Please repeat the lines below exactly. Begin with the line containing "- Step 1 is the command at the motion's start" and go on through the line containing "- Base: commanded".

# SOURCE INFORMATION

- Opening Delimiter -

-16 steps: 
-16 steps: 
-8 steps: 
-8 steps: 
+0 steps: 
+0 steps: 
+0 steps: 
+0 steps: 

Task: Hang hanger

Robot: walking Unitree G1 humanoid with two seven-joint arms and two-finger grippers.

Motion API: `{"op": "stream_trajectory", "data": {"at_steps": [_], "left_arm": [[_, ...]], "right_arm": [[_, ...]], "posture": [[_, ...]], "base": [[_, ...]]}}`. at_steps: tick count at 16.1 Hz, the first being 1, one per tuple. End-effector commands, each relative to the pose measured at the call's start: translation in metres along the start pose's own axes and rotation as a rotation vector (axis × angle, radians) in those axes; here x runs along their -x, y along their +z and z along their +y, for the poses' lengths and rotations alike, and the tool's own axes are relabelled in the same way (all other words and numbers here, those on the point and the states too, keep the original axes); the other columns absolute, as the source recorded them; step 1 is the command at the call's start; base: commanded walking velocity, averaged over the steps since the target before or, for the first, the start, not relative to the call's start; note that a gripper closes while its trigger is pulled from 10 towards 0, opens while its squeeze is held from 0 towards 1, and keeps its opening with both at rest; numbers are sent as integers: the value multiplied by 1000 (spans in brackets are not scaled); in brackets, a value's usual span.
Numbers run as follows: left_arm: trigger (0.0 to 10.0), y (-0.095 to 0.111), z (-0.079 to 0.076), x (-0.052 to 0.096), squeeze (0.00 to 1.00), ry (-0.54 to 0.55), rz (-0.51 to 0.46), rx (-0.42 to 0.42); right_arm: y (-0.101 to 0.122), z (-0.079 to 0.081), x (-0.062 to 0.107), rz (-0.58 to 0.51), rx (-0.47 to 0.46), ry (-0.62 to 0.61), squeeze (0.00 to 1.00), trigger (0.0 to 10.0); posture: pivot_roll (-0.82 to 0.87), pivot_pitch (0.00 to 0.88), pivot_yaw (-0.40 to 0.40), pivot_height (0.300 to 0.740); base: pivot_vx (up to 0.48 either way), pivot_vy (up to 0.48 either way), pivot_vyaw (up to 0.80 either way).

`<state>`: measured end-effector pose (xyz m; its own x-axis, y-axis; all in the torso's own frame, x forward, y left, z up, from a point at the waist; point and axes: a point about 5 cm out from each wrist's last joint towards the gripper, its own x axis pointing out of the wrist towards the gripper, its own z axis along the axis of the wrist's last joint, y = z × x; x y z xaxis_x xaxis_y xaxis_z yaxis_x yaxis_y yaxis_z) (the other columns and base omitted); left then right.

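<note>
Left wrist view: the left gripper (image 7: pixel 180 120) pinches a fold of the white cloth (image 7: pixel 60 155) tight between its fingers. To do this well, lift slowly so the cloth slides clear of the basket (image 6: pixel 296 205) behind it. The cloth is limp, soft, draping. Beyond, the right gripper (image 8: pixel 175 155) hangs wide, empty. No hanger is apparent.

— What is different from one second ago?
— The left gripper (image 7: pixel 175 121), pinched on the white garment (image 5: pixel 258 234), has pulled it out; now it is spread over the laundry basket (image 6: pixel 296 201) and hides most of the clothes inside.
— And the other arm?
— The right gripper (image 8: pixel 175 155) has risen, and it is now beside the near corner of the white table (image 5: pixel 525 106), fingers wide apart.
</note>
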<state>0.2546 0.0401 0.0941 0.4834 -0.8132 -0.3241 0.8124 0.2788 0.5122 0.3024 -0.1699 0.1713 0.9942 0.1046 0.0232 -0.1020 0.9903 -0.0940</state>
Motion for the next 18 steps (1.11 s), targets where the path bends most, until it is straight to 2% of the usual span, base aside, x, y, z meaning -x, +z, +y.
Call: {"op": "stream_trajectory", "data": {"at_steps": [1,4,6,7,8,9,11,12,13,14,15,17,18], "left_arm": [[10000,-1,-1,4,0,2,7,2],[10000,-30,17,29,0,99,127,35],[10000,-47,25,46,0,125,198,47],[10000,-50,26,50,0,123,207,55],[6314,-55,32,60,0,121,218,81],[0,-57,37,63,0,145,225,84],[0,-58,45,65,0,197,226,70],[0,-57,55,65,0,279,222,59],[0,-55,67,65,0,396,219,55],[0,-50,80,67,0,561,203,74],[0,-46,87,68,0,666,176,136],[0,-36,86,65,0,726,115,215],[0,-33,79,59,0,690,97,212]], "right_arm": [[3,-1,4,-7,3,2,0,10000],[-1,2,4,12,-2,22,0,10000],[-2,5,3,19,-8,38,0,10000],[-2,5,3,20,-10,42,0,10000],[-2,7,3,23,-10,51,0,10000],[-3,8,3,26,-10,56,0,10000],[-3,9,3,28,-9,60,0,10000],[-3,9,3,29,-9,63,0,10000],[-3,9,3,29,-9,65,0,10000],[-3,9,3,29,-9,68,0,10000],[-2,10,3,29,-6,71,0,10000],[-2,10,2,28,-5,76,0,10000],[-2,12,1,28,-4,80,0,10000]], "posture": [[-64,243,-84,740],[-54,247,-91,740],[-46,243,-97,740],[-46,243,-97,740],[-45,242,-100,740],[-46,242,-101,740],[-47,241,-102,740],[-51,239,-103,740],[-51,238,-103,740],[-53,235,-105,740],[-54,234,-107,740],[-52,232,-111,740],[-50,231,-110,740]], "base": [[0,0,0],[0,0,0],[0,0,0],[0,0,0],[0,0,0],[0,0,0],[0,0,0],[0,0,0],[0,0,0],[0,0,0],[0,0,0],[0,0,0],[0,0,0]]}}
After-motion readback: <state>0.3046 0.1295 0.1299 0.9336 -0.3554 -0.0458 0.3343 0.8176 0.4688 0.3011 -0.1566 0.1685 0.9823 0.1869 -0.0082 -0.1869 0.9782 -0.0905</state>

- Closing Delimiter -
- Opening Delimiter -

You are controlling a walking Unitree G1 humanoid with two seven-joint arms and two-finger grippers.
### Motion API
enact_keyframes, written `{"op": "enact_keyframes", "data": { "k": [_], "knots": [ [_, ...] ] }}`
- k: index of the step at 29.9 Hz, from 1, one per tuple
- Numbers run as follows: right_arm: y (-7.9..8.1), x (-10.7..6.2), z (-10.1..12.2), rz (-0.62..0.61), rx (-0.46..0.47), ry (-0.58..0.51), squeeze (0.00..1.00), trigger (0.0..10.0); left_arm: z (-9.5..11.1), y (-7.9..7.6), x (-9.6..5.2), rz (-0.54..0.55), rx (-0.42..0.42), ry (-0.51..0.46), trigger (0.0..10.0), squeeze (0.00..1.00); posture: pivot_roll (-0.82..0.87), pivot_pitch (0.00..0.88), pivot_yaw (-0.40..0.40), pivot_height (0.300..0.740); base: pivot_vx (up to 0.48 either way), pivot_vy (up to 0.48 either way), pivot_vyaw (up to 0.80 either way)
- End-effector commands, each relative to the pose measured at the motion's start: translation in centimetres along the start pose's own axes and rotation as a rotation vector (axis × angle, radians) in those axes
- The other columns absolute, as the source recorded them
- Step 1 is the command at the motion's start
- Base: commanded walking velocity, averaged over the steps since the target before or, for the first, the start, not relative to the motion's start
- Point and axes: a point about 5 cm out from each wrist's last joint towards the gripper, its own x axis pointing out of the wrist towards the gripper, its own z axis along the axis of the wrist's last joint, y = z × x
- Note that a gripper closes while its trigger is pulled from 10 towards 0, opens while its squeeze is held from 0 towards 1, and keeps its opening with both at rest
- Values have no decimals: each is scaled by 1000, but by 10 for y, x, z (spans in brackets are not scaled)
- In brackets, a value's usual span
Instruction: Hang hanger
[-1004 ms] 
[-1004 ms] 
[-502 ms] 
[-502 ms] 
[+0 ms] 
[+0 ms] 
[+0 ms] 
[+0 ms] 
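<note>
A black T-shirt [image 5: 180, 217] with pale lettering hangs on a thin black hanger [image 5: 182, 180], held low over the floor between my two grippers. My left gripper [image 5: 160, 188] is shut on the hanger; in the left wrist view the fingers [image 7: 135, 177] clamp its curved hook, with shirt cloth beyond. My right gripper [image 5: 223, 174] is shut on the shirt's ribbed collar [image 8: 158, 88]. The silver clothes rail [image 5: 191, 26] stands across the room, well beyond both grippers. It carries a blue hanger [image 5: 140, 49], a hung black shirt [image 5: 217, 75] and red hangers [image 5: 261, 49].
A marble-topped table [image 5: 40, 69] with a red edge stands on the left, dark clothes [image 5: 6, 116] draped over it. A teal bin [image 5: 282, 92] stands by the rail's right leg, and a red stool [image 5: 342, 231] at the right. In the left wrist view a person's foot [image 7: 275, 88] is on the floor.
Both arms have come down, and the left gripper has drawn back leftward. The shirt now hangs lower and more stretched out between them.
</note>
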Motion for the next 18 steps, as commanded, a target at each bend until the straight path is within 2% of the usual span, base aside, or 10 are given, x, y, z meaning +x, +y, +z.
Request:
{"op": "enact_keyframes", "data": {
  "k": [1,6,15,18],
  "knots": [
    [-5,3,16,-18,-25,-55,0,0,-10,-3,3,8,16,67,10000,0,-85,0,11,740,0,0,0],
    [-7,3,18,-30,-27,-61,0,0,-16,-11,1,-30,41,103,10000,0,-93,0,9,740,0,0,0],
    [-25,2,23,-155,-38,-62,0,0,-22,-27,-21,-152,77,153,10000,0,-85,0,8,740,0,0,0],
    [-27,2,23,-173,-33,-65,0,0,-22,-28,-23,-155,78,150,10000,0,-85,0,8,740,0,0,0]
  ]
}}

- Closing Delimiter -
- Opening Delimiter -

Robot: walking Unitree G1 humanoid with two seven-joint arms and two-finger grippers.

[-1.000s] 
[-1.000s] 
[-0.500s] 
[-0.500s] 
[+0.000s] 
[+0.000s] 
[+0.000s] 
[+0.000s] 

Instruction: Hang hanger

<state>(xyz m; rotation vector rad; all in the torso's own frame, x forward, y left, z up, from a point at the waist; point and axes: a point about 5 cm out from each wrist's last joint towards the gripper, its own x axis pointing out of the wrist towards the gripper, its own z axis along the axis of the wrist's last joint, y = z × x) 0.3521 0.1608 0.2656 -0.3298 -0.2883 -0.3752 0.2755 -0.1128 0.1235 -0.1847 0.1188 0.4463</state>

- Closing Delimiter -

# SOLUTION FOR THIS TASK
- Step 1 is the command at the motion's start
- Base: commanded walking velocity, averaged over the steps since the target before or, for the first, the start, not relative to the motion's start

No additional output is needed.